M A R.. 2.7 . N O V


Ce cher Rimbaud, que je ne suis pas, s'était arrêté d'écrire à 20 ans. Quand je relis certains vieux textes que j'ai pu écrire, j'ai une espèce d'écœurement... Allez ce n'est qu'une pérégrination d'adolescent ! Je comprends ce pauvre Rimbaud, que je ne suis pas, tout à coup, cesse de torturer les phrases, la "ménoprose". Ce n'est pas faute d'avoir envie d'écrire, mais évidement, je me permets peut être beaucoup moins de maladresses qu'avant.

Rimbaud, que je ne suis pas, bien des années plus tard, partit au Yémen et en Ethiopie pour nous revenir dans l'état que l'on sait. Rimbaud, que je ne suis pas, l'ange aux jambes coupées. Parlons-en de la coupure ! Je ne peux plus écrire ce que j'ai écrit avant. Je sens mon crâne plus au fait, la conscience plus alerte, la vue élargie, les alentours du regard bien dégagés. Je prétends que le je qui fut un autre était comme lourdement enivré. La lourdeur d'une graine d'artiste soumise au tempérament des saisons. Il n'y a aucune légèreté à cet âge là. L'être n'y est pas léger. On se sent à l'étroit partout et en premier dans son corps. Des kilomètres d'idées et de pensées à partager au monde entier, un maelström dans la tête qui me donnerait la gerbe. C'est un âge riche et ingrat. Aujourd'hui, je vais moins vite, mais qu'il est bon de vivre enfin, qu'il est bon de ne pas être encombré entre les synapses. Et ça ne fera que continuer dans ce sens là. Je prends mon temps, je rationalise, je tends à apprivoiser des méthodes, quitte à y laisser la verve du verbe.

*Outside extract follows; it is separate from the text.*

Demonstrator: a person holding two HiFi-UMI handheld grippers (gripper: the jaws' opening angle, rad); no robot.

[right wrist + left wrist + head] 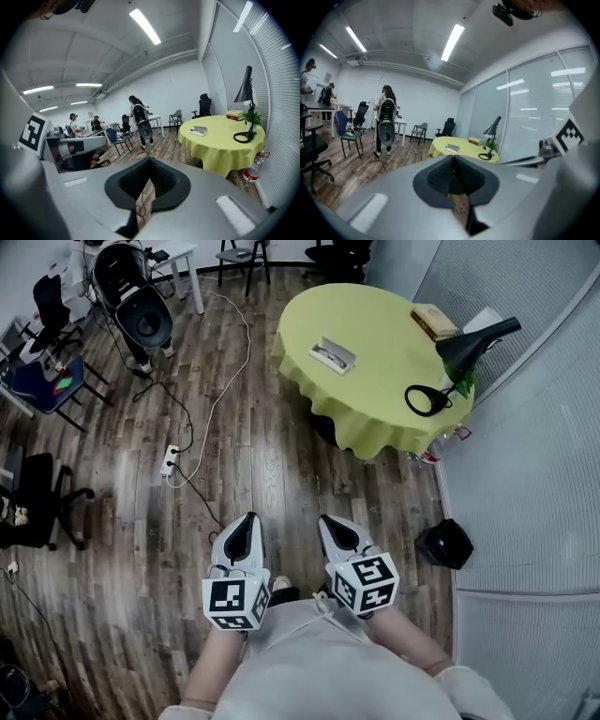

Rimbaud, que je ne suis pas, devait être fatigué d'être un petit sergent du vers. "Mr Rimbaud, avez vous rempli votre quota de poésie aujourd'hui ?" - "Oui Monsieur..." - "Hum, tout cela est très bon, particulièrement votre poème sur le géranium de votre balcon". -"Merci Monsieur" [mains derrières le dos tenant un petit chapeau de feutre déformé]. C'était sans compter sur son immense capacité à déserter. Bien joué garçon. Et pour moi ? je ris, personne ne réclame sa pitance quotidienne de mauvais texte j'espère. Et alors ? Que je ne dessinasse plus, que je n'écrivisse plus : je vous répondrai que je m'économise et que je fouette d'autres chats. Le style change, je le garde gentiment dans ma poche et en fait profiter mes amis lorsque j'en sors ma langue, un nouveau s'installe, un truc que vous avez déjà observé si tu viens souvent ici, ce sera un peu plus sérieux, un peu moins dégoulinant, c'est normal je vieillis.

Alors attends toi à revenir ici tous les deux mois avec du lourd à lire (si j'ai le temps) - t'es peut être pas au courant, mais je passe le Capés cette année, et j'ai l'avenir de la Nation six heures par semaine dans une classe pour apprendre la culture bourgeoise (je déconne) en Arts (évidement). Alors oué, quand Rimbaud, [...], décide d'aller se faire une sinécure pour vivre ce que son bateau bourré a filé. Moi bien plan-plan, aventurier de la Métropole Lilloise, sur un ponton que j'affectionne, je bosse à autre chose. Je n'ai jamais autant été Artiste sans œuvre même si c'est péjoratif. J'ai toujours mon talent dans mon stylo à bille et mon pinceau, et mon verbe laxiste dans la tête.

De toute manière, nous sommes dans les meilleures conditions pour Penser le monde, et dans le pire temps pour Créer quoi que ce soit. Il faut à présent mes amis, en attendant passer cette saison d'enfer, s'atteler à reconstruire et théoriser un imaginaire (loin de celui qu'on appellera dans l'art les "années capitalistes" >Jeff Koons, Haruki Murakami, Jan Fabre, Wim Delvoye (qui lui s'en sortira) et Damien Hirst pour faire court). Il faut également repenser complètement le statut de l'Image dans notre travail. D'autres l'ont pensé avant nous, mais les images n'ont jamais autant été paradoxales, entre trop d'images et pourtant toujours les mêmes qui tournent (voir -mémes- dans Wikipédia). Comment réagir face à ça ? Faut-il lutter ? Laisser faire ? Être pour ? En jouer ? Nous ne pouvons pas nous permettre de ne pas avoir de position face à ça.


Alors oui, je vous l'affirme ici, je signe, et c'est peut-être l'autre qui parle, JE SUIS LOIC SIX.